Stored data
[Start of Attachment]
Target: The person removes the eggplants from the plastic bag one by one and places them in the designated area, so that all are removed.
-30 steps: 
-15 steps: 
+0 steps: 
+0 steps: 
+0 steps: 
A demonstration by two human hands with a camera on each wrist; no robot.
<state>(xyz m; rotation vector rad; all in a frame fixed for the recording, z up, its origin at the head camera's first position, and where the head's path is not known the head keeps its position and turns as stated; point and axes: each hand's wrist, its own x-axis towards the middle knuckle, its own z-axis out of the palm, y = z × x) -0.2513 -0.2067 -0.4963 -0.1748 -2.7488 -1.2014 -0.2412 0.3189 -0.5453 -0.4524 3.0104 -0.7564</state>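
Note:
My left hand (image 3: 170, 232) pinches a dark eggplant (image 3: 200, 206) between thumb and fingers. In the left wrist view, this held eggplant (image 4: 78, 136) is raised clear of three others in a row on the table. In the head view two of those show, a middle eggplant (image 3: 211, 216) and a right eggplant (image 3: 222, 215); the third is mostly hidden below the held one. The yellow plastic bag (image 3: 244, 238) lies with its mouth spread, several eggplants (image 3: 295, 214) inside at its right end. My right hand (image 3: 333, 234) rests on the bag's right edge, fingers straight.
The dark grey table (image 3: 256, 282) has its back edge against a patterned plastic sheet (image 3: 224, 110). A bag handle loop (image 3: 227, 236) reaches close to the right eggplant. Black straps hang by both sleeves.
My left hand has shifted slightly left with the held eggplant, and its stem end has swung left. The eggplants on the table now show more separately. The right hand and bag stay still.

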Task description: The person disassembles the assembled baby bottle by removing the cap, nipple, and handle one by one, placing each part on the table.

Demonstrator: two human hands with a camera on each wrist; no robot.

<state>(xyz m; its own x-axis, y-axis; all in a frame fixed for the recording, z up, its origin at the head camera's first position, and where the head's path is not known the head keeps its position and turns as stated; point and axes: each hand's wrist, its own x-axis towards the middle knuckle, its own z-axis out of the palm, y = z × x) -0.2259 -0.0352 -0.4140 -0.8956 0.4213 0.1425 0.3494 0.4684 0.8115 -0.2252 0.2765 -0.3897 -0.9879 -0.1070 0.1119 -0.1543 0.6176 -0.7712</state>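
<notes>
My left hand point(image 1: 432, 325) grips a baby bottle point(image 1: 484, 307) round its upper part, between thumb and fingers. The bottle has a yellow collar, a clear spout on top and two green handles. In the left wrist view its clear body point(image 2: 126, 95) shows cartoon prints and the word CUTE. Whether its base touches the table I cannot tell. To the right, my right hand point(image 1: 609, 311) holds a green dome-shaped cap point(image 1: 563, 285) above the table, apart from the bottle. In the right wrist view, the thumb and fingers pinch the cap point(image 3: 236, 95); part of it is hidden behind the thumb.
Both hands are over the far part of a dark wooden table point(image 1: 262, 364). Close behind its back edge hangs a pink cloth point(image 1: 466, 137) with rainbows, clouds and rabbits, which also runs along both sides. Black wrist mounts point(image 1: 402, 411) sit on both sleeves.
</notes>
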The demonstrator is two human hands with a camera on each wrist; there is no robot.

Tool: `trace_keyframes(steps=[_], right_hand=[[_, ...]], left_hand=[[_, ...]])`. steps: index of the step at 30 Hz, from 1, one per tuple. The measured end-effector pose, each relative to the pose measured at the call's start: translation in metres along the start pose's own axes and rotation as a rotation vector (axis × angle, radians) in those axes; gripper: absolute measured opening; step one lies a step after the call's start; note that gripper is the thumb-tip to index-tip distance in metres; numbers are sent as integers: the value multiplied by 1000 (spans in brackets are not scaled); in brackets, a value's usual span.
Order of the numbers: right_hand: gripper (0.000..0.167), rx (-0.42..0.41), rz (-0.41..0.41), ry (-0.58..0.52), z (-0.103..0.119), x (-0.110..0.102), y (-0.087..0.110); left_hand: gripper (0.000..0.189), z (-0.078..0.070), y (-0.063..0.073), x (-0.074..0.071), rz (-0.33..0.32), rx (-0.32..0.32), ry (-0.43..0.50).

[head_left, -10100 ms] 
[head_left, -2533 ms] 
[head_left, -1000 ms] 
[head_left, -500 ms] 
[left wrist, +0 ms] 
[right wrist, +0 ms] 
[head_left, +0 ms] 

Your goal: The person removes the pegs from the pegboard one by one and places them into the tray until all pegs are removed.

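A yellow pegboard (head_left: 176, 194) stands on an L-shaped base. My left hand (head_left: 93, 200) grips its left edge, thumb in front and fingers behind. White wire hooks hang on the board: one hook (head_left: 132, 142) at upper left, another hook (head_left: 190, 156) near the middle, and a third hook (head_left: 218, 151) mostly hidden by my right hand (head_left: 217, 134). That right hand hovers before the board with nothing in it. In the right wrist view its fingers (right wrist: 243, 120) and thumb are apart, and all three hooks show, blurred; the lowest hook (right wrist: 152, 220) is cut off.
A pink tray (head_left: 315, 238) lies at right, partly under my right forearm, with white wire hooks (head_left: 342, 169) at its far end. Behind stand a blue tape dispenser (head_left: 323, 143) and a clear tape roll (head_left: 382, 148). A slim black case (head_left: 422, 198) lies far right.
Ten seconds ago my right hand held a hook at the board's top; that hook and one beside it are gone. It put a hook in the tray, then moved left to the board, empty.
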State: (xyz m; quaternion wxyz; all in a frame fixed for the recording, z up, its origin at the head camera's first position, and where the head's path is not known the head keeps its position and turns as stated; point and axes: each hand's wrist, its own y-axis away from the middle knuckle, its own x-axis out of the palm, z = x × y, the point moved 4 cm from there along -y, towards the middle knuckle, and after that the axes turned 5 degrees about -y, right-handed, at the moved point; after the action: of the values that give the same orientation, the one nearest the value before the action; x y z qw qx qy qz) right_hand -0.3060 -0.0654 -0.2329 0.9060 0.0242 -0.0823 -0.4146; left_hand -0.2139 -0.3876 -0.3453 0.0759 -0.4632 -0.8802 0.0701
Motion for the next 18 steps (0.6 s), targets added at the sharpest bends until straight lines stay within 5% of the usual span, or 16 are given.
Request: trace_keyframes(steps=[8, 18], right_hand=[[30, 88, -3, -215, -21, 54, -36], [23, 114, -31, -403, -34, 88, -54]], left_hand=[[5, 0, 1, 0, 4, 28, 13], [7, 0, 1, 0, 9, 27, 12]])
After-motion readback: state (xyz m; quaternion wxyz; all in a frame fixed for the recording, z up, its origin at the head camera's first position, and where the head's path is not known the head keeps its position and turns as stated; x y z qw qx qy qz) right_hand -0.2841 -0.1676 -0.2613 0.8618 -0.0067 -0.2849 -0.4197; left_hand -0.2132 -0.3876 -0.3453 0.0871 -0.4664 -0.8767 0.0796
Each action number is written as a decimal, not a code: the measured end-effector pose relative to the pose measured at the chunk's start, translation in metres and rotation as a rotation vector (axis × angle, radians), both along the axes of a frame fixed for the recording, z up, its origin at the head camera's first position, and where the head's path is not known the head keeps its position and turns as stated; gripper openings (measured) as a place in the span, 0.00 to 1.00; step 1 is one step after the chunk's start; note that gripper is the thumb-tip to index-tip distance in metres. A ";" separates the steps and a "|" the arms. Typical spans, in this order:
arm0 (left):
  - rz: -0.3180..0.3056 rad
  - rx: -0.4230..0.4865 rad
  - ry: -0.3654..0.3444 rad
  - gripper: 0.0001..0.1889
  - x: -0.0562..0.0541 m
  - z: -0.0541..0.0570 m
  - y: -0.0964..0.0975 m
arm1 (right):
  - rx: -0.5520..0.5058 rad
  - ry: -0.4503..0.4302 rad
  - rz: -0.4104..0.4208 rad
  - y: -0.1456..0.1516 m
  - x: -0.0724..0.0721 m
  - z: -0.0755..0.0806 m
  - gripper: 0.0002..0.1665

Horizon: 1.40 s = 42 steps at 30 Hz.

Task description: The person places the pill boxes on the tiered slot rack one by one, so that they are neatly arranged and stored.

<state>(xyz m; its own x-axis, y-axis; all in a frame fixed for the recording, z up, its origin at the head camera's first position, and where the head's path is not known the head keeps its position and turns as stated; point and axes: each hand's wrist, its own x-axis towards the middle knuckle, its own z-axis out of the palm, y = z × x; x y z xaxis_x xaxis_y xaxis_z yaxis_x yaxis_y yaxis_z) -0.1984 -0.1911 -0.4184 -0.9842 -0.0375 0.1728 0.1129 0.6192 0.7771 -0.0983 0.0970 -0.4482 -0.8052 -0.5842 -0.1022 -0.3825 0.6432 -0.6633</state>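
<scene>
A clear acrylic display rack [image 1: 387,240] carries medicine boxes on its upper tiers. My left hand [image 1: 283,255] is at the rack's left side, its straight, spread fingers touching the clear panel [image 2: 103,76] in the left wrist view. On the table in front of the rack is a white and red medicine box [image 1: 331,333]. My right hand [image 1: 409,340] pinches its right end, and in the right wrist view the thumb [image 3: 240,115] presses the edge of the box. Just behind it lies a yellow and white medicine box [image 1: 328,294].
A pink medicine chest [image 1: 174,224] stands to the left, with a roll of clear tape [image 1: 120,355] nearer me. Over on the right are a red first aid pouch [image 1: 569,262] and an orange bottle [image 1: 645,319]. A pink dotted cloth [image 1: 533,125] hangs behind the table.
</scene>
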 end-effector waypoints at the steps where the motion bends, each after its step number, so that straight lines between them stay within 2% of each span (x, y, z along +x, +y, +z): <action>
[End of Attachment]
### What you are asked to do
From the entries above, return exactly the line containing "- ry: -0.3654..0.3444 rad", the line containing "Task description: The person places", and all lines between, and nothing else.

### Output below
  - ry: -0.3654..0.3444 rad
  - gripper: 0.0001..0.1889
  - x: -0.0562..0.0541 m
  - z: -0.0541..0.0570 m
  - y: -0.0964..0.0975 m
arm1 (right):
  - rx: -0.5520..0.5058 rad
  - ry: -0.4503..0.4302 rad
  - rz: -0.4104..0.4208 rad
  - y: -0.1456..0.1516 m
  - x: -0.0724..0.0721 m
  - z: -0.0755..0.0806 m
  - gripper: 0.0002..0.1665

Horizon: 1.40 s = 42 steps at 30 Hz.

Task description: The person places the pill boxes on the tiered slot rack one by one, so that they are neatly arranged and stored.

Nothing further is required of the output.